--- THE INPUT Enclosed Below ---
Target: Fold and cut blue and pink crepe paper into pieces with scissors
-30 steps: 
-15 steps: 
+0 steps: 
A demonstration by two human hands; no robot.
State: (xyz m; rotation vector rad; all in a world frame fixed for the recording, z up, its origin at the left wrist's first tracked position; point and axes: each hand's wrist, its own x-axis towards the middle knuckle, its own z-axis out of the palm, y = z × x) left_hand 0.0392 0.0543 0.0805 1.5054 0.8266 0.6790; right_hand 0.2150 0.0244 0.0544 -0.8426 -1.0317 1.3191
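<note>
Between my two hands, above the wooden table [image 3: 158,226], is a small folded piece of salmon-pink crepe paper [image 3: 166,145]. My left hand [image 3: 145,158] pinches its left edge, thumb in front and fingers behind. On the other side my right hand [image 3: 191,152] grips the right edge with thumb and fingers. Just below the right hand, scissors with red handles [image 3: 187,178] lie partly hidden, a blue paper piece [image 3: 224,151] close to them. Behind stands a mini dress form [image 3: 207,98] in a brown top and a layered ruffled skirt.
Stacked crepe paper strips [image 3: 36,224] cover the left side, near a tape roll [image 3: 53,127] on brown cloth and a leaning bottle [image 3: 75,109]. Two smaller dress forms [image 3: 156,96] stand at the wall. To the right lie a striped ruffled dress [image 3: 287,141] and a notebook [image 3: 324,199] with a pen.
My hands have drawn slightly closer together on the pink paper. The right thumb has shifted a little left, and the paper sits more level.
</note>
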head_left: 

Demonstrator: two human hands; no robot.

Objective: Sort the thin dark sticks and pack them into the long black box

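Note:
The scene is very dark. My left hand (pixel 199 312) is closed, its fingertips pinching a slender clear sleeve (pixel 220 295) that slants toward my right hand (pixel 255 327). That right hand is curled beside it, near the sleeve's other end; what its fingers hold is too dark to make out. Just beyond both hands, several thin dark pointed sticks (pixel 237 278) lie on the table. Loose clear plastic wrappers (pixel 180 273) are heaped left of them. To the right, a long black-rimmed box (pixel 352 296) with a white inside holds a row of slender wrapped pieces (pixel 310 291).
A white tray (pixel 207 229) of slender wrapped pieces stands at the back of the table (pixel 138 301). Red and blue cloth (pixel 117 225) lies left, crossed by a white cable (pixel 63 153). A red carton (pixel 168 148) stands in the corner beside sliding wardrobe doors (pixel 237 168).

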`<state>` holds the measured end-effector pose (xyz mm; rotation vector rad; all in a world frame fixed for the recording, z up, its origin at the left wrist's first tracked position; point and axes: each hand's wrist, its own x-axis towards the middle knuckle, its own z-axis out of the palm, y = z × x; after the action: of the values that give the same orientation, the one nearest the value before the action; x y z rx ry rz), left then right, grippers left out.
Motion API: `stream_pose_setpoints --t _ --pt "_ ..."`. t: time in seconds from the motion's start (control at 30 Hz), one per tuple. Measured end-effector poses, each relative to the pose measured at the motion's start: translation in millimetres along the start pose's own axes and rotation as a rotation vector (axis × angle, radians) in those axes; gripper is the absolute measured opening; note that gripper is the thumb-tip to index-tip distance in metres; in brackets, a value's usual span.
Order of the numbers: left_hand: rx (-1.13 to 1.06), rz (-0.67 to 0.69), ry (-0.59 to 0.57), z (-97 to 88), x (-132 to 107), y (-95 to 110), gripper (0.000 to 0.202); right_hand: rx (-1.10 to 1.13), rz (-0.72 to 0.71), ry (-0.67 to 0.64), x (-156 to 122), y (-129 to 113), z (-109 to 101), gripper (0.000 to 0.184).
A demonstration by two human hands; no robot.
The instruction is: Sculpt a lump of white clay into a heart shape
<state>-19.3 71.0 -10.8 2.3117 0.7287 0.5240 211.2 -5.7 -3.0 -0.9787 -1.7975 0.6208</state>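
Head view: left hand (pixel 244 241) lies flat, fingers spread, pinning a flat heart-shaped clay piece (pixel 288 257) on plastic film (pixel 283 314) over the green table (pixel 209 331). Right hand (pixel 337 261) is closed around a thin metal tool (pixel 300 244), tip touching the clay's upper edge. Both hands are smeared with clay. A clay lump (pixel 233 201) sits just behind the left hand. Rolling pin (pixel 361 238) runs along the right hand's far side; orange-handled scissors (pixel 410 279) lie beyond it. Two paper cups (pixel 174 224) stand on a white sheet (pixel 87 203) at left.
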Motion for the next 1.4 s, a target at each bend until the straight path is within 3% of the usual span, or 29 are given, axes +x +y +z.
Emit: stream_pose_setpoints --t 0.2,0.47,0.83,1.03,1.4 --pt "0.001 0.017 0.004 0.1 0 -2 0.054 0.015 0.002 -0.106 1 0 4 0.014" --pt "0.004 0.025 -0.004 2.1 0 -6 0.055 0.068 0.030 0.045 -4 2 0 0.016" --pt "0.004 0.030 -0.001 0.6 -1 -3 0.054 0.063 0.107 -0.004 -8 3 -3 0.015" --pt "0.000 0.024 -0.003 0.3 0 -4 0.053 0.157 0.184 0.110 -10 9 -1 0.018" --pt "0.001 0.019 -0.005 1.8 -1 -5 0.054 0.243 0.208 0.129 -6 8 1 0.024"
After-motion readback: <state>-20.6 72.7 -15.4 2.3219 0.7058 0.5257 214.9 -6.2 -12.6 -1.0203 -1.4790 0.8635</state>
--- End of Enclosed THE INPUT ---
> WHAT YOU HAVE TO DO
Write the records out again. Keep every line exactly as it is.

> TASK RESULT
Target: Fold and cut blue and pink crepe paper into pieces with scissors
-30 steps: 
-15 steps: 
+0 steps: 
A demonstration by two human hands; no robot.
State: (xyz m; rotation vector rad; all in a world frame fixed for the recording, z up, its origin at the left wrist's first tracked position; point and axes: each hand's wrist, its own x-axis towards the middle knuckle, its own z-axis out of the palm, y = z × x) left_hand 0.0392 0.0543 0.0805 1.5054 0.8266 0.6790; right_hand 0.2150 0.0244 0.0544 -0.8426 -1.0317 1.3191
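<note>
Between my two hands, above the wooden table [image 3: 158,226], is a small folded piece of salmon-pink crepe paper [image 3: 166,145]. My left hand [image 3: 145,158] pinches its left edge, thumb in front and fingers behind. On the other side my right hand [image 3: 191,152] grips the right edge with thumb and fingers. Just below the right hand, scissors with red handles [image 3: 187,178] lie partly hidden, a blue paper piece [image 3: 224,151] close to them. Behind stands a mini dress form [image 3: 207,98] in a brown top and a layered ruffled skirt.
Stacked crepe paper strips [image 3: 36,224] cover the left side, near a tape roll [image 3: 53,127] on brown cloth and a leaning bottle [image 3: 75,109]. Two smaller dress forms [image 3: 156,96] stand at the wall. To the right lie a striped ruffled dress [image 3: 287,141] and a notebook [image 3: 324,199] with a pen.
My hands have drawn slightly closer together on the pink paper. The right thumb has shifted a little left, and the paper sits more level.
</note>
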head_left: 

Demonstrator: two human hands; no robot.

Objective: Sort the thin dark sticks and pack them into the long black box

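Note:
The scene is very dark. My left hand (pixel 199 312) is closed, its fingertips pinching a slender clear sleeve (pixel 220 295) that slants toward my right hand (pixel 255 327). That right hand is curled beside it, near the sleeve's other end; what its fingers hold is too dark to make out. Just beyond both hands, several thin dark pointed sticks (pixel 237 278) lie on the table. Loose clear plastic wrappers (pixel 180 273) are heaped left of them. To the right, a long black-rimmed box (pixel 352 296) with a white inside holds a row of slender wrapped pieces (pixel 310 291).
A white tray (pixel 207 229) of slender wrapped pieces stands at the back of the table (pixel 138 301). Red and blue cloth (pixel 117 225) lies left, crossed by a white cable (pixel 63 153). A red carton (pixel 168 148) stands in the corner beside sliding wardrobe doors (pixel 237 168).
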
`<state>` holds the measured end-effector pose (xyz mm; rotation vector rad; all in a world frame fixed for the recording, z up, its origin at the left wrist's first tracked position; point and axes: each hand's wrist, its own x-axis towards the middle knuckle, its own z-axis out of the palm, y = z × x; after the action: of the values that give the same orientation, the one nearest the value before the action; x y z rx ry rz), left then right, grippers left out.
Motion API: `stream_pose_setpoints --t _ --pt "_ ..."`. t: time in seconds from the motion's start (control at 30 Hz), one per tuple. Measured end-effector poses, each relative to the pose measured at the motion's start: translation in millimetres along the start pose's own axes and rotation as a rotation vector (axis × angle, radians) in those axes; gripper is the absolute measured opening; note that gripper is the thumb-tip to index-tip distance in metres; in brackets, a value's usual span.
Order of the numbers: left_hand: rx (-1.13 to 1.06), rz (-0.67 to 0.69), ry (-0.59 to 0.57), z (-97 to 88), x (-132 to 107), y (-95 to 110), gripper (0.000 to 0.202); right_hand: rx (-1.10 to 1.13), rz (-0.72 to 0.71), ry (-0.67 to 0.64), x (-156 to 122), y (-129 to 113), z (-109 to 101), gripper (0.000 to 0.184).
A demonstration by two human hands; no robot.
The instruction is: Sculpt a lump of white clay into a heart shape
<state>-19.3 71.0 -10.8 2.3117 0.7287 0.5240 211.2 -5.7 -3.0 -0.9787 -1.7975 0.6208</state>
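Head view: left hand (pixel 244 241) lies flat, fingers spread, pinning a flat heart-shaped clay piece (pixel 288 257) on plastic film (pixel 283 314) over the green table (pixel 209 331). Right hand (pixel 337 261) is closed around a thin metal tool (pixel 300 244), tip touching the clay's upper edge. Both hands are smeared with clay. A clay lump (pixel 233 201) sits just behind the left hand. Rolling pin (pixel 361 238) runs along the right hand's far side; orange-handled scissors (pixel 410 279) lie beyond it. Two paper cups (pixel 174 224) stand on a white sheet (pixel 87 203) at left.
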Motion for the next 1.4 s, a target at each bend until the straight path is within 3% of the usual span, or 29 are given, axes +x +y +z.
Emit: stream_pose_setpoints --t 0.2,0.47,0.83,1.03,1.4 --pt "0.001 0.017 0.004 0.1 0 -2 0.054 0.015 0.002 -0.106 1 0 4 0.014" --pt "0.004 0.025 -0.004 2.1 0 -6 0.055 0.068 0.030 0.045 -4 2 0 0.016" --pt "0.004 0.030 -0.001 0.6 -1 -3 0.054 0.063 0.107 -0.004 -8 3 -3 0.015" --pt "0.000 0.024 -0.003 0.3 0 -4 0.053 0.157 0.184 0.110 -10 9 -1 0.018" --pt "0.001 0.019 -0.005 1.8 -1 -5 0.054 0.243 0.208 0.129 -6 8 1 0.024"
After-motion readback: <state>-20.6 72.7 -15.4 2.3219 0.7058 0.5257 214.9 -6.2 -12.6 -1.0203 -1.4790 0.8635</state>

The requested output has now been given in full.